R/sdid.R
In staggR: Fit Difference-in-Differences Models with Staggered Interventions

Documented in sdid

#' Fit a staggered difference-in-differences model
#'
#' @description
#' Fits a linear staggered difference-in-differences model, following the
#' Abraham and Sun (2018) approach. It facilitates optional weighting and
#' user-specified variance-covariance function.
#'
#' @details
#' Fitting a staggered difference-in-differences model requires deliberate
#' attention to two specific independent variables:
#'
#' * The intervention cohort column assigns a cohort name to all individuals or groups having the the intervention during the same time period. For example, if the longitudinal data is at the year level, ranging from 2010 to 2020, and it contains 15 counties, 3 of whom implemented the intervention of interest in 2015, those 3 counties would be assigned to the same cohort. Similarly, if 2 more counties implemented the intervention in 2016, those 2 counties would be assigned to the next cohort.
#' * The time period column assigns each observation to a time period at the most granular level of the longitudinal data. In the example described above, these values would correspond to the years 2010, ..., 2020.
#'
#' To specify a model, a formula is passed following the format `response ~ cohort_var + time_var + covariates`. This, however, is not the formula use to fit the model; `sdid()` expands this formula to include main effects and every possible interaction between `cohort_var` and `time_var`, excluding referents for identification:
#'
#' * Referents for main effects are either the first levels `cohort_var` and `time_var` or the referents specified in `cohort_ref` and `time_ref`.

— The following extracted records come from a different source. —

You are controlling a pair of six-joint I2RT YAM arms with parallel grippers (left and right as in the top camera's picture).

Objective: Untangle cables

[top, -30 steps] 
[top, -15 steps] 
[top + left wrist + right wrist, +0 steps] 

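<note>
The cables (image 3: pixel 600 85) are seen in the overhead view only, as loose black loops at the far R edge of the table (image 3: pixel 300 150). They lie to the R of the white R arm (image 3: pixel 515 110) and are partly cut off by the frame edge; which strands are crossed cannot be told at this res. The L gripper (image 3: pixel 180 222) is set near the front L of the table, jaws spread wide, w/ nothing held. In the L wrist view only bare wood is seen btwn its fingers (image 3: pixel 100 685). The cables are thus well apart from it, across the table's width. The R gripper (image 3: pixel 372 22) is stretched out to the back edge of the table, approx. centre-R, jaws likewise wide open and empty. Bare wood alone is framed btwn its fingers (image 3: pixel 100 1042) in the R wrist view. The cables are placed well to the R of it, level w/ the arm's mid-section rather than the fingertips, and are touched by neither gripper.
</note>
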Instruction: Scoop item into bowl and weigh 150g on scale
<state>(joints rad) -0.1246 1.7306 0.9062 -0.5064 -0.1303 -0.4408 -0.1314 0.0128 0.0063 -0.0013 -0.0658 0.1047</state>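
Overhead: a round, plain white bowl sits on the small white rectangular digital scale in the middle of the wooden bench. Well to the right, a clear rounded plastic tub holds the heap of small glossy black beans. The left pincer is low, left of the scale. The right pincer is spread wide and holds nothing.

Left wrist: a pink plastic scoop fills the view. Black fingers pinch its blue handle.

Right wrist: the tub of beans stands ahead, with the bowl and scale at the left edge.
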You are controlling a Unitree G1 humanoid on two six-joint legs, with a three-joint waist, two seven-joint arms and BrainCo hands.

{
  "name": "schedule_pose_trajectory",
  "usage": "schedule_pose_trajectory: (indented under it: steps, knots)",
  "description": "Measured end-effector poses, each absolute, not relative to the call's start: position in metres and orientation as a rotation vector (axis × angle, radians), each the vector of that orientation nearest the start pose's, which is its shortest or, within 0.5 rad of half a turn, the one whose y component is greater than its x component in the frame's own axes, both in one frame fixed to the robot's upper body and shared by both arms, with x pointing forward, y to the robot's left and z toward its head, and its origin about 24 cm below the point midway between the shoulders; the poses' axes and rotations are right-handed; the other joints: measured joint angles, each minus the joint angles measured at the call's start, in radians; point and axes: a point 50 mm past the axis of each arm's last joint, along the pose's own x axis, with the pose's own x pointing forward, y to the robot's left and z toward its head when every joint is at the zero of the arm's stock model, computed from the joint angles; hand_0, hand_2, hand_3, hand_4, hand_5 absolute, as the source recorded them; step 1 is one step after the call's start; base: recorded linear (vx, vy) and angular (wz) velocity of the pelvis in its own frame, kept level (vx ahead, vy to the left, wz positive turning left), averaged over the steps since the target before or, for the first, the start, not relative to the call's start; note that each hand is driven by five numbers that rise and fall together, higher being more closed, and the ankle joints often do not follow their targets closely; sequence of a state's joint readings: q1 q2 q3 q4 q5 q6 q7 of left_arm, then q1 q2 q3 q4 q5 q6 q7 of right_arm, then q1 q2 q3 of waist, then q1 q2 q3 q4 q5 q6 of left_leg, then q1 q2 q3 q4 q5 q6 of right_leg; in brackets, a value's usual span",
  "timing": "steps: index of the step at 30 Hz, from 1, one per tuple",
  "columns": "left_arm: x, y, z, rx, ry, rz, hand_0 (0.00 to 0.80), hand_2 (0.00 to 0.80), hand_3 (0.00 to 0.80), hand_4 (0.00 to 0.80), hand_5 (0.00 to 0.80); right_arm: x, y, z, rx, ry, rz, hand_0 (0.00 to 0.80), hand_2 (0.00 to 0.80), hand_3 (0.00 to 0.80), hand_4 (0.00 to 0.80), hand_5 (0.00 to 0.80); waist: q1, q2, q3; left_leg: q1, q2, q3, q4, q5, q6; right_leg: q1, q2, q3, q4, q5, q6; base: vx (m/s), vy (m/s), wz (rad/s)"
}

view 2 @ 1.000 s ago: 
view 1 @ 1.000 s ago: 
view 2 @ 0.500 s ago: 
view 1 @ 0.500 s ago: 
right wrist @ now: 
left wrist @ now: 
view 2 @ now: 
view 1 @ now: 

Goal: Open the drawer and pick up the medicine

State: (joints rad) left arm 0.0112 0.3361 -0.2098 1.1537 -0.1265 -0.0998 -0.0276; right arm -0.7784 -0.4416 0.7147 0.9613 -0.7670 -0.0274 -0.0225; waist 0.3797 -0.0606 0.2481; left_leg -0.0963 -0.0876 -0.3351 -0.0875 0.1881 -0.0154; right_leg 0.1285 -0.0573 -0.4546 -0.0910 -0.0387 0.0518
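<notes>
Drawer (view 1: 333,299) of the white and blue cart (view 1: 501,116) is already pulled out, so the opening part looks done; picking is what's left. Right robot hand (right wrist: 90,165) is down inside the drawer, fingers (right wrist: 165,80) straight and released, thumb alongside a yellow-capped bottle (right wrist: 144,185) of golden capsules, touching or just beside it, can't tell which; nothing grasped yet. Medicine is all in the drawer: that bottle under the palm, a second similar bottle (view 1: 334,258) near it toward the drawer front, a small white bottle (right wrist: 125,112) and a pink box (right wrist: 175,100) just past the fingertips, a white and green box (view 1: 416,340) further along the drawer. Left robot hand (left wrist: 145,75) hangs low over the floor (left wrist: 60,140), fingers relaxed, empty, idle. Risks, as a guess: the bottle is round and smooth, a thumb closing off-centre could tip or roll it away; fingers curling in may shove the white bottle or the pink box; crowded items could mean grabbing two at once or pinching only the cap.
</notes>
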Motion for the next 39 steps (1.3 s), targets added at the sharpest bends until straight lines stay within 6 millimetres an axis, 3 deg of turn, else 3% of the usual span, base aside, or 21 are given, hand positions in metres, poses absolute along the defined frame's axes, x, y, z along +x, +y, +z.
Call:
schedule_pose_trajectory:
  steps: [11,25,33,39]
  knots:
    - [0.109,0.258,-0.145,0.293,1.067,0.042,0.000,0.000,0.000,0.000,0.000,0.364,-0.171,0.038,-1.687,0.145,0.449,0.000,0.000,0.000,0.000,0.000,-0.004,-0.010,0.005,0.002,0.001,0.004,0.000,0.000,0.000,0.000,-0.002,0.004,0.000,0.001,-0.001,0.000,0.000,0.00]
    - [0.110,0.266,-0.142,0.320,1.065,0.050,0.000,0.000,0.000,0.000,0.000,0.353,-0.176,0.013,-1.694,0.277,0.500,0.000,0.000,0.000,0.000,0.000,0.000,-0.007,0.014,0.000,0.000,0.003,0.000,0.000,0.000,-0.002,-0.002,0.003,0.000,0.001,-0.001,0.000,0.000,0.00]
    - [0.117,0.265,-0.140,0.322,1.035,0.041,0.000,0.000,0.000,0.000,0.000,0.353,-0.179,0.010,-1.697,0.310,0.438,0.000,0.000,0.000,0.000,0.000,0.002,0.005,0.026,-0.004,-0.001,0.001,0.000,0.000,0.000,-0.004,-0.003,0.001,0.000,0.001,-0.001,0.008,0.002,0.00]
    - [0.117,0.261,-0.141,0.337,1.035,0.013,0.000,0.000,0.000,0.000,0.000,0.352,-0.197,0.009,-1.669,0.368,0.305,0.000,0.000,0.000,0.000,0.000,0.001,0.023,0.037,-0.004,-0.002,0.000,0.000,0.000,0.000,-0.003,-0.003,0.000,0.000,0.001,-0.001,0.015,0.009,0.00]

#' * Referents for cohort-time interactions are either the factor level of `time_var` that immediately precedes the value of `intervention_var` within each cohort or the referents specified in `cohort_time_refs`.
#'
#' `sdid()` also accommodates aggregated data through the `weights` argument.
#'
#' @references
#' Abraham S, Sun L. Estimating Dynamic Treatment Effects in Event Studies with Heterogeneous Treatment Effects. MIT; 2018.
#'
#' @param formula An object of class "formula" (or one that can be coerced to
#' that class): a symbolic description of the model to be fitted. The details of
#' model specification are given under 'Details'.
#' @param df A data frame containing the variables in the model.

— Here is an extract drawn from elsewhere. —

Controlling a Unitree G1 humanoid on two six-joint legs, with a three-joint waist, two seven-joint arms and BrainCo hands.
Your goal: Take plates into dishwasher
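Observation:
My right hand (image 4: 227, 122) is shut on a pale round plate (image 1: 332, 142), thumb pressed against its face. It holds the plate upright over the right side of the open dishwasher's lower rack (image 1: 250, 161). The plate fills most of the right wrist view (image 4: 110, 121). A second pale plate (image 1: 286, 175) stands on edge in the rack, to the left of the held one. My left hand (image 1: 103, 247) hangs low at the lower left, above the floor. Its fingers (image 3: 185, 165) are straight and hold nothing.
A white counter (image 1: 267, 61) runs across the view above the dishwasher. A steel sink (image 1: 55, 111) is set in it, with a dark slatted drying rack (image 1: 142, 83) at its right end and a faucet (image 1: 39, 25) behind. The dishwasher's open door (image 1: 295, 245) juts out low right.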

#' @param weights An optional vector of weights to be passed to `stats::lm()` to
#' be used in the fitting process. Should be NULL or a numeric vector.
#' @param cohort_var Name of the variable in `df` that contains cohort
#' assignments. If NULL, this is assumed to be the first column named in the
#' right hand side of `formula`.
#' @param cohort_ref Value of `cohort_var` that serves as the referent for main
#' effects for cohorts. If NULL, this is assumed to the be the first value in
#' the set of values for `cohort_var`.
#' @param cohort_time_refs A list, whose elements are named to match levels of
#' `cohort_var`, specifying the value of `time_var` that serves as the referent
#' for each time interaction with values of `cohort_var`. See 'Details.'
#' @param time_var Name of the variable in `df` that contains time periods. If
#' NULL, this is assumed to be the second column named in the right hand side of
#' `formula`.
#' @param time_ref Value of `time_var` that serves as the referent for main
#' effects for time periods. If NULL, this is assumed to the be the first value
#' in the set of values for `time_var`.
#' @param intervention_var Name of the cohort-level variable in `df` that
#' specifies which values in `time_var` correspond to the first
#' post-intervention time period for each cohort.
#' @param .vcov Function to be used to estimate the variance-covariance matrix.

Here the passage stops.